The mechanics of the extracellular matrix (ECM) have long been known to have important implications for cancer metastasis and cell migration. An atypical increase in tumor ECM stiffness occurs because of the heightened deposition of ECM proteins and increased crosslinking density of fibrillar collagen. This tissue stiffening is an essential contributor to disease progression; however, its precise role remains mostly unidentified. Recent advances in synthetic ECM analogs have enabled the concurrent exploration of the effects of crosslinking density, ligand concentrations, matrix stiffness, and pore sizes on tumor cell invasion. However, this convolution of parameters prevents an understanding of the independent contribution of each separate parameter to tumorigenesis. Here, the use of a precisely adjusted degree of methacryloyl substitution in gelatin-based hydrogel to capture the heterogeneity in cancer cell behavior in response to matrix stiffness is characterized and demonstrated.

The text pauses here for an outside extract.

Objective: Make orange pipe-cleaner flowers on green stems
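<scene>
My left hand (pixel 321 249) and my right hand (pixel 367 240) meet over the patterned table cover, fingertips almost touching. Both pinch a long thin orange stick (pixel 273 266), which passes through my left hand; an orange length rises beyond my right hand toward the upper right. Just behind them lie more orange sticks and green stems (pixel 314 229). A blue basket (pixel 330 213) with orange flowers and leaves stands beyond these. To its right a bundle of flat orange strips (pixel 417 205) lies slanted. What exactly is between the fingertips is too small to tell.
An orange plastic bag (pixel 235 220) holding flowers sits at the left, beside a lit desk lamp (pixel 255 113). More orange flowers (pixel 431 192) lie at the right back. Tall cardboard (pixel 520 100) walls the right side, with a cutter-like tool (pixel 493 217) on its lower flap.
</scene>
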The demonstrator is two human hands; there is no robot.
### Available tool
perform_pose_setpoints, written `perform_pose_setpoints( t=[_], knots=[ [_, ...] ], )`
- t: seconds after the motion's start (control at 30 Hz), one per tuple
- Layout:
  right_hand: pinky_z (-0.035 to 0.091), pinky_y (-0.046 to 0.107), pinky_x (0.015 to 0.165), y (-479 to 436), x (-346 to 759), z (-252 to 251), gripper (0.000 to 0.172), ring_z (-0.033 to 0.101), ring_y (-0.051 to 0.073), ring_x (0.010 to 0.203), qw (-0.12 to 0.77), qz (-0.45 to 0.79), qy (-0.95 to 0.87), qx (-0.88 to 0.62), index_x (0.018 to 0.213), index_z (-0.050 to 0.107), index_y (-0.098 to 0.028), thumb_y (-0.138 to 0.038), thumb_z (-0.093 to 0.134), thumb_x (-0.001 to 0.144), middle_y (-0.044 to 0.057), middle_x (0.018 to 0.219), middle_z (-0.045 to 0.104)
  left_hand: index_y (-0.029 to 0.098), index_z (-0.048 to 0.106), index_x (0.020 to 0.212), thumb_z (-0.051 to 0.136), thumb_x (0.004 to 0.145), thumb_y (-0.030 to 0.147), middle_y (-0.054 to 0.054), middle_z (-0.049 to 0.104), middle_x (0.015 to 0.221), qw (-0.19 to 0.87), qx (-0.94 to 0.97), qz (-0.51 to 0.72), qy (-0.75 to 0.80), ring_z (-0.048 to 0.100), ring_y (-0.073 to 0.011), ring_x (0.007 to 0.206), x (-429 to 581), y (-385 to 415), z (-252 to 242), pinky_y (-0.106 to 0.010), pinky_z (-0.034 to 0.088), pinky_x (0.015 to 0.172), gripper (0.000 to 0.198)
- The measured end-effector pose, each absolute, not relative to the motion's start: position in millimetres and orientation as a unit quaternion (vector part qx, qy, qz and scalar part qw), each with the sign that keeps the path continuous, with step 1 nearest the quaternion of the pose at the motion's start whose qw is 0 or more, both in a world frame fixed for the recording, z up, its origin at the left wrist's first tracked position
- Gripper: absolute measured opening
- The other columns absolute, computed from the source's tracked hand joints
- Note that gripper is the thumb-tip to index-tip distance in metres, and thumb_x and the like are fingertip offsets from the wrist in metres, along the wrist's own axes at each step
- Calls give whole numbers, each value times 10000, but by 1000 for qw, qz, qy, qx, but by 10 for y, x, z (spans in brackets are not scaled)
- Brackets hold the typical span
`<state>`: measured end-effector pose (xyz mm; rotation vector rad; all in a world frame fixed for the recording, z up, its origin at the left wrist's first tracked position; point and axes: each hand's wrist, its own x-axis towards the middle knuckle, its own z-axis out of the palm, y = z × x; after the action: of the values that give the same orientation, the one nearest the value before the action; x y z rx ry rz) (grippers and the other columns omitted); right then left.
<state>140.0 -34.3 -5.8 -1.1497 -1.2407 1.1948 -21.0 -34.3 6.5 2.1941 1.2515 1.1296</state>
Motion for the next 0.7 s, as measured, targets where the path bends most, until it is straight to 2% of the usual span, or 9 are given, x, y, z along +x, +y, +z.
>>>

The proposed ECM model and biomimetic stiffening mechanism are used to produce complex 3D environments with physiological characteristics and independently tunable stiffness. Two populations of invasive and noninvasive human breast adenocarcinoma are embedded in these matrices and monitored by computer vision, enabling the reproduction and characterization of distinct cell migratory patterns as a result of differences in matrix stiffness and cell metastatic potential.